Славка, странно заерзавший при упоминании об отце и Колыме, растерянно замямлил:

— Это… Толь… я не успел тебе сказать: я у отца письмо из-под подушки вытащил!

— Какое еще письмо? — насторожился Толя.

Славка поглядел на меня, ясно давая понять, кто его если не смущает, то, во всяком случае, сдерживает, но Толя нетерпеливо повторил:

— Ну, быстрее! Что ты, как немтырь, языком своим ворочаешь!

Славка глянул на Власа с выражением, что вот ничего не попишешь, раз проболтался, придется отдавать, и вытащил из кармана смятый четырехугольник. В настороженной, ждущей тишине Толя долго молча читал, то хмуря брови, то добродушно хмыкая.

— Вот, — сказал он торжественно, поднимая наконец глаза, — полюбуйтесь! — Он смотрел на меня, словно понимая и чувствуя, что я весь превратился в ожидание. — Каков, а?! — скорее восторженно, чем осуждающе говорил он, держа перед собой письмо.

— Ну, чего там? — спросила тетя Фрося.

Толя протянул было письмо мне, но вдруг вскинулся и с непривычным оживлением стал читать сам:

— «Здорово, Егор! Добрый день или вечер! Пишет тебе Чубаков Василий.

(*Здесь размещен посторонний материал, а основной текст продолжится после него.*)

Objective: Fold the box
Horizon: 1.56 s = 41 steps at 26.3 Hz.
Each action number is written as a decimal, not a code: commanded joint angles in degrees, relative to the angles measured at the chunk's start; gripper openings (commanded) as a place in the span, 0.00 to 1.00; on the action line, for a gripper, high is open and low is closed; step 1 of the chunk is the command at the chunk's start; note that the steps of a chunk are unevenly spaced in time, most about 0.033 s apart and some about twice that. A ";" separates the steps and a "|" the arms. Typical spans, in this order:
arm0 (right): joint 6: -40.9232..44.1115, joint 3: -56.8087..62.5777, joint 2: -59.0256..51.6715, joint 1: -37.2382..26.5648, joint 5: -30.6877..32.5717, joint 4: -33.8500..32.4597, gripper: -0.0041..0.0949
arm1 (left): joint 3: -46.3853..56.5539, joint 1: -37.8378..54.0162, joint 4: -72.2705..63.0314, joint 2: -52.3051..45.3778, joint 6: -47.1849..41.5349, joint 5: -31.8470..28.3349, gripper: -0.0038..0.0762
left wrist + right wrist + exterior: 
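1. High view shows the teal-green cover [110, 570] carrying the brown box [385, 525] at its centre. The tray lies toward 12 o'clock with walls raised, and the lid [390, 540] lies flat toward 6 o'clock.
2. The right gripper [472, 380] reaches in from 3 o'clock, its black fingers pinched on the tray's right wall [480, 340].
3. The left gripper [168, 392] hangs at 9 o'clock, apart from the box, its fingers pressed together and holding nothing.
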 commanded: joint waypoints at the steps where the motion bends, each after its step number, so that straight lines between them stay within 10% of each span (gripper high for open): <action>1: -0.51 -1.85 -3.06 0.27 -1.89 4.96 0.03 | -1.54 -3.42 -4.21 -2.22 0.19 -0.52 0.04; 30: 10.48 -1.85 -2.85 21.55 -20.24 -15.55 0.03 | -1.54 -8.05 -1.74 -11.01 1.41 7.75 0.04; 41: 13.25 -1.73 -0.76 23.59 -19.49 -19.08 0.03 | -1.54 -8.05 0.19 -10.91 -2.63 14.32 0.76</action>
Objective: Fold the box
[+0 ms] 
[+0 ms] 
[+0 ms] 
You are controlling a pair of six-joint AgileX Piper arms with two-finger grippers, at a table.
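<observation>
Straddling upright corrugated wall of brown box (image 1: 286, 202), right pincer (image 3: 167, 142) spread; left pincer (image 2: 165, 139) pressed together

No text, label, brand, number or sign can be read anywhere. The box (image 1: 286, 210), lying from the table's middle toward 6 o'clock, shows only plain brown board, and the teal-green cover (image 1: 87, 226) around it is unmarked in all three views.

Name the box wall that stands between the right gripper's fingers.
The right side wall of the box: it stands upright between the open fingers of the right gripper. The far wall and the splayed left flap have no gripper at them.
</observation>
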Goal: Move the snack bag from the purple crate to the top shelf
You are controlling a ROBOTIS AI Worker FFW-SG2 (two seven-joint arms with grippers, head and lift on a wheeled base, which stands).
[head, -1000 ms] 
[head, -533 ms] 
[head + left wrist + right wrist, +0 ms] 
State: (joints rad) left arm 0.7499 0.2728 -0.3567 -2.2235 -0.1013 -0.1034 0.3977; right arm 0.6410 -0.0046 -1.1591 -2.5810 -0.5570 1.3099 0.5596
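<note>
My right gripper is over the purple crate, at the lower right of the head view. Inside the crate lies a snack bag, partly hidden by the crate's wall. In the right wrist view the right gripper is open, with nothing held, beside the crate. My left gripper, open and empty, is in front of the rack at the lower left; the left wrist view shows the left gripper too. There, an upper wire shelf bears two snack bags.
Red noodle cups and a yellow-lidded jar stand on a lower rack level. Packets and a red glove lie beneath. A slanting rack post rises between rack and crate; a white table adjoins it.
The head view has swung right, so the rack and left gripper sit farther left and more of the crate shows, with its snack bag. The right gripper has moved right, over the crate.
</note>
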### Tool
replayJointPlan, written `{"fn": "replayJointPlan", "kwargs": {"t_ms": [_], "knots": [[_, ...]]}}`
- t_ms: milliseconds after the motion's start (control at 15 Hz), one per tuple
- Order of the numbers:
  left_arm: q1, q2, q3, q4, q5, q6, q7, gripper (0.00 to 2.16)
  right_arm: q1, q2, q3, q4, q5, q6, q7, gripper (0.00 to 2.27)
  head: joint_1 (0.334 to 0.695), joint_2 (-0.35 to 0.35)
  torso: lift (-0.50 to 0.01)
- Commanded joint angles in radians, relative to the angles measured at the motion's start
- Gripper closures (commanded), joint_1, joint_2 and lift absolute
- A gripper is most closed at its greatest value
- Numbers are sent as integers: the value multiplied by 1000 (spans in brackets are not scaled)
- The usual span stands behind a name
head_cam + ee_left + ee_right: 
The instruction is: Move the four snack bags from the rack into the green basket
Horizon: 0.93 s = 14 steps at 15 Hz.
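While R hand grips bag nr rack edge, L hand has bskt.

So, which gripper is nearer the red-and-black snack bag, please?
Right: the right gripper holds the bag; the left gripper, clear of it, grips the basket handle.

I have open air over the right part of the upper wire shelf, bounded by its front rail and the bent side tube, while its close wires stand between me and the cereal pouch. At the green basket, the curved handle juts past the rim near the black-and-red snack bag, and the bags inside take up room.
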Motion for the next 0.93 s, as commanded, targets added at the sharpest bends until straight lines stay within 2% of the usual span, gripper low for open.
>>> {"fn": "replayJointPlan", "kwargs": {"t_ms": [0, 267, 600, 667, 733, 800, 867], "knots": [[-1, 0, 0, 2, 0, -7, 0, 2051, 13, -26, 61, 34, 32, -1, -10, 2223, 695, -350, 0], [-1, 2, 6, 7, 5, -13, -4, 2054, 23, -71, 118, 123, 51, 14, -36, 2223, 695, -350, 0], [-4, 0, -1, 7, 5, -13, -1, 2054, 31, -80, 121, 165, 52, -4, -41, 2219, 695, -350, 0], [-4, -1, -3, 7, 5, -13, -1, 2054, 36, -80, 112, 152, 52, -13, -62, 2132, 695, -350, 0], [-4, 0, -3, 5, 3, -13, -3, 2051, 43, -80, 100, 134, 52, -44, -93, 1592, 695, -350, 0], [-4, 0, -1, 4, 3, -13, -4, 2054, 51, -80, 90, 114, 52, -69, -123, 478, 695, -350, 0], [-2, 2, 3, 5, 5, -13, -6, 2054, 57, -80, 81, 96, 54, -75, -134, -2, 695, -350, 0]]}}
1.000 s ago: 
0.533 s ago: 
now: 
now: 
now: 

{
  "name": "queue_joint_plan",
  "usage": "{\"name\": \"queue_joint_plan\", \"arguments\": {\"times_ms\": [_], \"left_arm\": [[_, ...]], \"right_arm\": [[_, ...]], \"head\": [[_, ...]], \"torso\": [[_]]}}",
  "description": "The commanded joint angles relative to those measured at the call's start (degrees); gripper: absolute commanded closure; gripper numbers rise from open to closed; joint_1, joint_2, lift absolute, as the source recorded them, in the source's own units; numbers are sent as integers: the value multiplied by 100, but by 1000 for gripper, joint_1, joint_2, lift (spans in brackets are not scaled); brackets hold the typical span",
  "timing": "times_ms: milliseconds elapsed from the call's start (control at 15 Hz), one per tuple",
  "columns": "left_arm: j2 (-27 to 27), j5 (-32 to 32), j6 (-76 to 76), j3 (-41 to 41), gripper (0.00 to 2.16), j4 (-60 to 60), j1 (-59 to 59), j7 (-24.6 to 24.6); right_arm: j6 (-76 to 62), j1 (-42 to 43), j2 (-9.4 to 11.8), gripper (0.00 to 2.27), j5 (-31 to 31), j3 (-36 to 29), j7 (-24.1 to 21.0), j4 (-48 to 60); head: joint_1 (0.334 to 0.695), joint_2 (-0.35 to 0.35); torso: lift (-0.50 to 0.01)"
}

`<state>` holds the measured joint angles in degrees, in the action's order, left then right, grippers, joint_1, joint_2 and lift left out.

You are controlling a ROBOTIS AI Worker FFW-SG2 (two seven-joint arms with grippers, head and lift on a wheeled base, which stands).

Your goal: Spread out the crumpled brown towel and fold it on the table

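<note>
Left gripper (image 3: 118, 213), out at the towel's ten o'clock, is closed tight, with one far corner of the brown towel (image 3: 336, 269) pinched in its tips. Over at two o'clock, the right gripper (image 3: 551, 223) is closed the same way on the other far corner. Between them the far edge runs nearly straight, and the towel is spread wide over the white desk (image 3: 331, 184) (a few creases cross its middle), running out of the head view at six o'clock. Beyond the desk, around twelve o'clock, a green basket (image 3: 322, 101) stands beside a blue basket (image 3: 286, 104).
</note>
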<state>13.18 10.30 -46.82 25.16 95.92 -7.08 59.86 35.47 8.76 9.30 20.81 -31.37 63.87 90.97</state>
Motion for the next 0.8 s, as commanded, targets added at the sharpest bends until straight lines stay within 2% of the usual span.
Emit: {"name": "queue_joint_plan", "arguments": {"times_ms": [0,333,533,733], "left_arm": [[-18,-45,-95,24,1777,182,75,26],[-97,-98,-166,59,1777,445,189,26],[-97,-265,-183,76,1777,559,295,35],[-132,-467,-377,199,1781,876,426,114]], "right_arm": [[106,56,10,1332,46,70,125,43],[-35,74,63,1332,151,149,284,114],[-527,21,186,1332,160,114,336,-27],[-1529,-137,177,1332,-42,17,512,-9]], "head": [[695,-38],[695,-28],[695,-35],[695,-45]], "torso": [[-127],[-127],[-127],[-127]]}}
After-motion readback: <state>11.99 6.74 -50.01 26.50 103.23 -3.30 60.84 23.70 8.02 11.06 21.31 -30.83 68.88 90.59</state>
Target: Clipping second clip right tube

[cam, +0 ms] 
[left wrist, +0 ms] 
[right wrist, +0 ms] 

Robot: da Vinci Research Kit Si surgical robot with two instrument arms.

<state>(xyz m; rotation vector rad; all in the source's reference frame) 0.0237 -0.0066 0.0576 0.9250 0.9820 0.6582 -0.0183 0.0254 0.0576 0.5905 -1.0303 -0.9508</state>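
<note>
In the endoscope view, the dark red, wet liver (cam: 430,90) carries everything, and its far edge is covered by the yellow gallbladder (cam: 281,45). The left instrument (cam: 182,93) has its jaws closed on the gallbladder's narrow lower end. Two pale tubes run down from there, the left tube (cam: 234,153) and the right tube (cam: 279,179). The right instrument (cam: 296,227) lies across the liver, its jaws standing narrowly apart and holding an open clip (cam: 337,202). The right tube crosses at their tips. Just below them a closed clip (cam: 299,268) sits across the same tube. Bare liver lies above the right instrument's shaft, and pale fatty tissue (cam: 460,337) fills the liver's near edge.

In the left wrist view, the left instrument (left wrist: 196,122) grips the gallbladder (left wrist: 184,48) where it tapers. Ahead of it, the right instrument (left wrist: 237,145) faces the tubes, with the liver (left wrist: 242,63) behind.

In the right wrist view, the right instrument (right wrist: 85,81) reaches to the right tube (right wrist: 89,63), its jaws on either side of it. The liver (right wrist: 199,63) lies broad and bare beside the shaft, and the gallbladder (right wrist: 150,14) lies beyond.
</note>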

Во первых строках спешу сообщить, что пока жив, но о здоровье говорить не будем, это не новость, донимает ревматизм и радикулит. Работаю по своей специальности. Как платят — суди сам. За два последних месяца закрыли наряды по двести двадцать пять рублей в месяц. Приехал ко мне Павлик, его устроил слесарем по второму разряду, будет получать не ниже ста рублей…»

— Мой одногодок, — заметил Славка, выпрямляясь.

Толя посмотрел на Славку и продолжал:

— «Живем в общежитии. Я, Гоша, как рассчитывал: думал, Клавдия моя с ребятишками поживет пока дома, чтобы не терять на всякий случай квартиру. Но она категорически заявила мне в письме, чтобы я забрал их к себе. Шутка сказать! Здесь же с квартирами пока трудно. Дома строят благоустроенные, но мне обещают не раньше чем через год. Выходя из положения, придется покупать или строить времянку. Сюда как приезжают, так сразу занимаются самостроем.

В отношении продуктов. Здесь есть все. Правда, с овощами осенью было хорошо, но сейчас неважно. Что успели забросить до ледостава — то и есть. От Братска до нас двести пятьдесят два километра. Снег выпал десятого октября, сейчас морозы за сорок градусов. Ангару начали перекрывать, но полным ходом все пойдет весной.